Nothing in the entries may differ when you return them.
- Opening Delimiter -
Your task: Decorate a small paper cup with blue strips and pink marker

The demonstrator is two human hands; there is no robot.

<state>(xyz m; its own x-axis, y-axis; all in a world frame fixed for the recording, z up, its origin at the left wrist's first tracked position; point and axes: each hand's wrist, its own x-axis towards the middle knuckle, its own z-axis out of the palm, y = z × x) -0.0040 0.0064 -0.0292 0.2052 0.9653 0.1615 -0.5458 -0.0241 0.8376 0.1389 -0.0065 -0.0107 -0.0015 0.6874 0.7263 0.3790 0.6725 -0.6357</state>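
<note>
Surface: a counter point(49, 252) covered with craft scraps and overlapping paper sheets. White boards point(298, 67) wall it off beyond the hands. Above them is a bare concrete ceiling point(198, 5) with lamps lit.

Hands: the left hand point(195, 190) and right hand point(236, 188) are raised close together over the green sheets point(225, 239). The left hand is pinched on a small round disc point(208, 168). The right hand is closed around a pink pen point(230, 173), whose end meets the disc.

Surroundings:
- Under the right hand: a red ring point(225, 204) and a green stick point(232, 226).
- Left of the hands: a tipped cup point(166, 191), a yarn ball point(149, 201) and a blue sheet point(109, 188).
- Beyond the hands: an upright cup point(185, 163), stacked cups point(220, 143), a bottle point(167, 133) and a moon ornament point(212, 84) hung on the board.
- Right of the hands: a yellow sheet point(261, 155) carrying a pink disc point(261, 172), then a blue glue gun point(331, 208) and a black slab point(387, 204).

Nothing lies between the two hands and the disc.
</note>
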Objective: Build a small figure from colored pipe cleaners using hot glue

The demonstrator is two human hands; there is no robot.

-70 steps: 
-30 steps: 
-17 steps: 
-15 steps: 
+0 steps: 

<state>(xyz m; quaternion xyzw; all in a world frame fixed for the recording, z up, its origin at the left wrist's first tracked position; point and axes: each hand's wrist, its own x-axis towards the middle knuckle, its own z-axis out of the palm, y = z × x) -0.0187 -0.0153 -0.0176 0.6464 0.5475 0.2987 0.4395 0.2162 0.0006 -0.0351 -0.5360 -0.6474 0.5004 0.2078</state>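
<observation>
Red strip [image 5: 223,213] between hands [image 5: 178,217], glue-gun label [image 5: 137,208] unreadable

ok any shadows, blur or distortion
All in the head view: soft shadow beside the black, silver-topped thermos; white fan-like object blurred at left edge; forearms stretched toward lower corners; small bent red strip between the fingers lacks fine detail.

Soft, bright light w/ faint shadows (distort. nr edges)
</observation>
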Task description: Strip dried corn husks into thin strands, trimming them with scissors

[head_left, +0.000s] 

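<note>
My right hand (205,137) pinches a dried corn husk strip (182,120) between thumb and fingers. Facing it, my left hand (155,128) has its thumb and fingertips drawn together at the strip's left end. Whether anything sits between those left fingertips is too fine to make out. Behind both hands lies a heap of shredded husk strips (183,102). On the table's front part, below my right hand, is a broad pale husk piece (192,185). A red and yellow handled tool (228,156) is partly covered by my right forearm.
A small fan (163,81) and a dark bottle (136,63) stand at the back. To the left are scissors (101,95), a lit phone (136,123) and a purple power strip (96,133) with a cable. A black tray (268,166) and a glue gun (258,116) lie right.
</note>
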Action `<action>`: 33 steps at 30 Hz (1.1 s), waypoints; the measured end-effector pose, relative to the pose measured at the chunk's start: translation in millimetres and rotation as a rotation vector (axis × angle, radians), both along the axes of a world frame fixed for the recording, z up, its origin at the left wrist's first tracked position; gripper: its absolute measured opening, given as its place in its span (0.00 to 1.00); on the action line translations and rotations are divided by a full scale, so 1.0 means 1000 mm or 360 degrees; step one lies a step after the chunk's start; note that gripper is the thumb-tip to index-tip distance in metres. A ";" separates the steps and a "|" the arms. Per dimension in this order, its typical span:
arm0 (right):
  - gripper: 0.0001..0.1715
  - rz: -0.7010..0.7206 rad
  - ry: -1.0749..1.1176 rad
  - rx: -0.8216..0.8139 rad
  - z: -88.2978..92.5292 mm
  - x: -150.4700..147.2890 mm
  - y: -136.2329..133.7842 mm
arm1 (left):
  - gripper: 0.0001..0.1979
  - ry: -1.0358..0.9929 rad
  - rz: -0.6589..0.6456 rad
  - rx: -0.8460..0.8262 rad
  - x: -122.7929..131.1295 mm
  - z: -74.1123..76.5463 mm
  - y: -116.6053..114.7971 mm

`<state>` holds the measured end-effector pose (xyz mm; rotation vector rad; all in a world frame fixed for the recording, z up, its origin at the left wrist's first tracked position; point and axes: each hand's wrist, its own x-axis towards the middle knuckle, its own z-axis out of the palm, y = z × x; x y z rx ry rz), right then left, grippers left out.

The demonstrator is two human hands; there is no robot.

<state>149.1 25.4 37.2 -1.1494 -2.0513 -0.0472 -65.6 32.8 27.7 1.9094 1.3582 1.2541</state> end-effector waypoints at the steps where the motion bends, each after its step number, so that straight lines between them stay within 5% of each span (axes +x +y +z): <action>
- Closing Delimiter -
Your response:
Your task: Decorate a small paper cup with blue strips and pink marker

The demonstrator is two human hands; there is no robot.

<state>(xyz m; its own x-axis, y-axis; all in a world frame fixed for the recording, z up, its origin at the left wrist's first tracked position; point and axes: each hand's wrist, its own x-axis towards the middle knuckle, its own z-axis out of the palm, y = z × x) -0.0040 0.0064 -0.0292 0.2052 0.9653 0.1615 -0.5458 -0.0241 0.8376 0.1389 -0.0065 -0.0107 -0.0015 0.6874 0.7263 0.3790 0.6725 -0.6357</state>
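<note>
Surface: a counter point(49, 252) covered with craft scraps and overlapping paper sheets. White boards point(298, 67) wall it off beyond the hands. Above them is a bare concrete ceiling point(198, 5) with lamps lit.

Hands: the left hand point(195, 190) and right hand point(236, 188) are raised close together over the green sheets point(225, 239). The left hand is pinched on a small round disc point(208, 168). The right hand is closed around a pink pen point(230, 173), whose end meets the disc.

Surroundings:
- Under the right hand: a red ring point(225, 204) and a green stick point(232, 226).
- Left of the hands: a tipped cup point(166, 191), a yarn ball point(149, 201) and a blue sheet point(109, 188).
- Beyond the hands: an upright cup point(185, 163), stacked cups point(220, 143), a bottle point(167, 133) and a moon ornament point(212, 84) hung on the board.
- Right of the hands: a yellow sheet point(261, 155) carrying a pink disc point(261, 172), then a blue glue gun point(331, 208) and a black slab point(387, 204).

Nothing lies between the two hands and the disc.
</note>
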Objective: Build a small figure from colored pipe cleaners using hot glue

The demonstrator is two human hands; there is no robot.

-70 steps: 
-30 steps: 
-17 steps: 
-15 steps: 
+0 steps: 

<state>(xyz m; quaternion xyzw; all in a world frame fixed for the recording, z up, its origin at the left wrist's first tracked position; point and axes: each hand's wrist, its own x-axis towards the middle knuckle, its own z-axis out of the palm, y = z × x) -0.0187 -0.0153 -0.0176 0.6464 0.5475 0.2987 0.4395 0.2162 0.0006 -0.0351 -0.5360 -0.6474 0.5004 0.2078</state>
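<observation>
Red strip [image 5: 223,213] between hands [image 5: 178,217], glue-gun label [image 5: 137,208] unreadable

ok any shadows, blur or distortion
All in the head view: soft shadow beside the black, silver-topped thermos; white fan-like object blurred at left edge; forearms stretched toward lower corners; small bent red strip between the fingers lacks fine detail.

Soft, bright light w/ faint shadows (distort. nr edges)
</observation>
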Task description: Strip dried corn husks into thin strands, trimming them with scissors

[head_left, +0.000s] 

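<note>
My right hand (205,137) pinches a dried corn husk strip (182,120) between thumb and fingers. Facing it, my left hand (155,128) has its thumb and fingertips drawn together at the strip's left end. Whether anything sits between those left fingertips is too fine to make out. Behind both hands lies a heap of shredded husk strips (183,102). On the table's front part, below my right hand, is a broad pale husk piece (192,185). A red and yellow handled tool (228,156) is partly covered by my right forearm.
A small fan (163,81) and a dark bottle (136,63) stand at the back. To the left are scissors (101,95), a lit phone (136,123) and a purple power strip (96,133) with a cable. A black tray (268,166) and a glue gun (258,116) lie right.
</note>
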Action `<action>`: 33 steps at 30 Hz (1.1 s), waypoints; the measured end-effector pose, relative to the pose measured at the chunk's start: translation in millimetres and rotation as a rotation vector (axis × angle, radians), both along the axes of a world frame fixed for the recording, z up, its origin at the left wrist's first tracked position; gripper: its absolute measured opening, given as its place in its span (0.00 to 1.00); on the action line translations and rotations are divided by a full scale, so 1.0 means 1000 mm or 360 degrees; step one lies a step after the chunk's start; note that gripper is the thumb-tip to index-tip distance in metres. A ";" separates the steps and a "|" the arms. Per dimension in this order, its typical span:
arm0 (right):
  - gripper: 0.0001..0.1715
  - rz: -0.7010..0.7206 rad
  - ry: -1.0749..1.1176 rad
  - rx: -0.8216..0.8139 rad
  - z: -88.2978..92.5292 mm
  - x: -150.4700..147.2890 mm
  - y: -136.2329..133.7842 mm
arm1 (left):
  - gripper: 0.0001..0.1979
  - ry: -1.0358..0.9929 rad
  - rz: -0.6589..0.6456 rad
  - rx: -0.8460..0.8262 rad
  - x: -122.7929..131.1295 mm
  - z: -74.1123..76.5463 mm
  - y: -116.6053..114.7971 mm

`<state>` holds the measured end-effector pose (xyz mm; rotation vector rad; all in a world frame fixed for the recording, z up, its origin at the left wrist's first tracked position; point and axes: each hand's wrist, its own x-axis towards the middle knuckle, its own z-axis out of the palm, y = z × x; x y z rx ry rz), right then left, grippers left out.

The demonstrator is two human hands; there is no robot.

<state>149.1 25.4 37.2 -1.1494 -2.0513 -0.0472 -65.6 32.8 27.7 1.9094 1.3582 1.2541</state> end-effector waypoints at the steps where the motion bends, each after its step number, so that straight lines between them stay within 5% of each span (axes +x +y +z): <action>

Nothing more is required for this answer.